Begrüßt wird das nicht nur vom ORF sondern auch von den Neos, die das Urteil dazu nutzten, gleich eine Neuaufstellung der Finanzierung des ORF in Richtung Haushaltsabgabe zu verlangen.
medianet bat Neos-Mediensprecherin Henrike Brandstötter diesbezüglich um ein paar Antworten.
medianet: Frau Brandstötter, nach dem VfGH-Urteil zur so genannten Streaminglücke haben sie nun für eine Änderung der ORF-Finanzierung und für die Einführung der sg. Haushaltsabgabe plädiert. Ihr Argument u.a. Es würde für die Konsumentinnen und Konsumente, da diverse andere Abgabe, die mit der Gebühr ebenfalls eingehoben, wegfallen, billiger. Dazu zwei Fragen. Erstens: Warum glauben Sie, werden Bund und Länder auf diese Mehreinnahmen einfach so verzichten und was spricht aus ihrer Sicht generell für diese Form der Finanzierung?

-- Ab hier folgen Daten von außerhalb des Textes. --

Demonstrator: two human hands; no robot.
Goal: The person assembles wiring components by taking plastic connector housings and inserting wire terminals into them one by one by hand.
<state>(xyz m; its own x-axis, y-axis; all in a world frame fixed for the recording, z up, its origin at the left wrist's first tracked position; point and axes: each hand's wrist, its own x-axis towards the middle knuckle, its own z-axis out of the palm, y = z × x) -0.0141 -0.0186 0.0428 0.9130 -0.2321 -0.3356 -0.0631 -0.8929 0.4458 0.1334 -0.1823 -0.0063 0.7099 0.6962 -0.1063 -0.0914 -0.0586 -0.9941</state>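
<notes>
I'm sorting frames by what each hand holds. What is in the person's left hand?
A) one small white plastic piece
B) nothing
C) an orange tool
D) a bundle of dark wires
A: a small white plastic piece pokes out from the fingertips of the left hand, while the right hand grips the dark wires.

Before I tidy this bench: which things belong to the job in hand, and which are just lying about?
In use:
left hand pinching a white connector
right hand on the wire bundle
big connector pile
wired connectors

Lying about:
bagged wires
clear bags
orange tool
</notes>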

Henrike Brandstötter, Mediensprecherin News: Die GIS hat letztes Jahr etwas über 933 Millionen Euro an Rundfunkgebühren verrechnet. Zwei Drittel davon wurde als Programmentgelte an den ORF weitergeleitet. Der Bund hat davon 140 Millionen Euro in Form von Steuern, Gebühren und dem Kunstförderungsbeitrag erhalten. Weitere 148 Millionen Euro gingen als Länderangabe an die Bundesländer – außer Oberösterreich und Vorarlberg, die beide keine Abgaben einheben. Die sieben anderen Länder sollten schon längst auf dieses Körberlgeld verzichten. Eine Haushaltsabgabe wäre fairer und günstiger für alle.
medianet: Wie hoch soll die Haushaltsabgabe Ihrer Meinung nach sein und wie soll deren Höhe künftig evaluiert und angepasst werden?

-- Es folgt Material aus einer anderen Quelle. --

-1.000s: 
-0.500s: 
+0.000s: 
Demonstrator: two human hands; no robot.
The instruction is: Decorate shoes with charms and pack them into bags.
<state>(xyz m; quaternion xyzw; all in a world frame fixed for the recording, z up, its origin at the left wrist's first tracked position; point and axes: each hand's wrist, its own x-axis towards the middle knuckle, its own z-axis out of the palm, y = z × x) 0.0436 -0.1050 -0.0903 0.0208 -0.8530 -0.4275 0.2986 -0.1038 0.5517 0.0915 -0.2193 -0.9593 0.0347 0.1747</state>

Brandstötter: Mit der Neugestaltung der ORF-Finanzierung über eine Haushaltsabgabe wird nicht nur die Streaminglücke geschlossen, sondern zugleich auch die Abgabe günstiger als bisher die GIS-Gebühren – unter anderem fällt ja die teure GIS-Organisation weg. Die Haushaltsabgabe soll von allen Haushalten und Unternehmen geleistet werden und jedenfalls sozial gestaffelt sein. Wenn dann die Länderabgabe fällt, die zwischen 3 und 5 Euro pro Kopf ausmacht, und zugleich die Gebühren auf mehr Zahler aufgeteilt werden, wird es deutlich günstiger für jeden Haushalt. Die Höhe der Haushaltsabgabe selbst soll von einer unabhängigen Stelle alle fünf Jahre überprüft und angepasst werden. Außerdem muss sich der ORF verpflichten, endlich jedes Jahr eine ordentliche Bilanz und einen ausführlichen Geschäftsbericht vorzulegen.
medianet: Wie wollen sie verhindern, dass die Politik via Festlegung der jeweiligen Höhe der Abgabe den ORF nicht politisch gängelt bzw. erpresst?
Brandstötter: Es wird gerade an einem neuen ORF-Gesetz gearbeitet. Und in diesem muss der Prozess festgelegt werden, der solche Szenarien verhindert.
medianet: Befürchten Sie nicht, dass durch die nun neu entstehende Diskussion auch Forderungen nach einer generellen Abschaffung der Gebühr – die FPÖ tut dies bereits - wieder Fahrt aufnimmt?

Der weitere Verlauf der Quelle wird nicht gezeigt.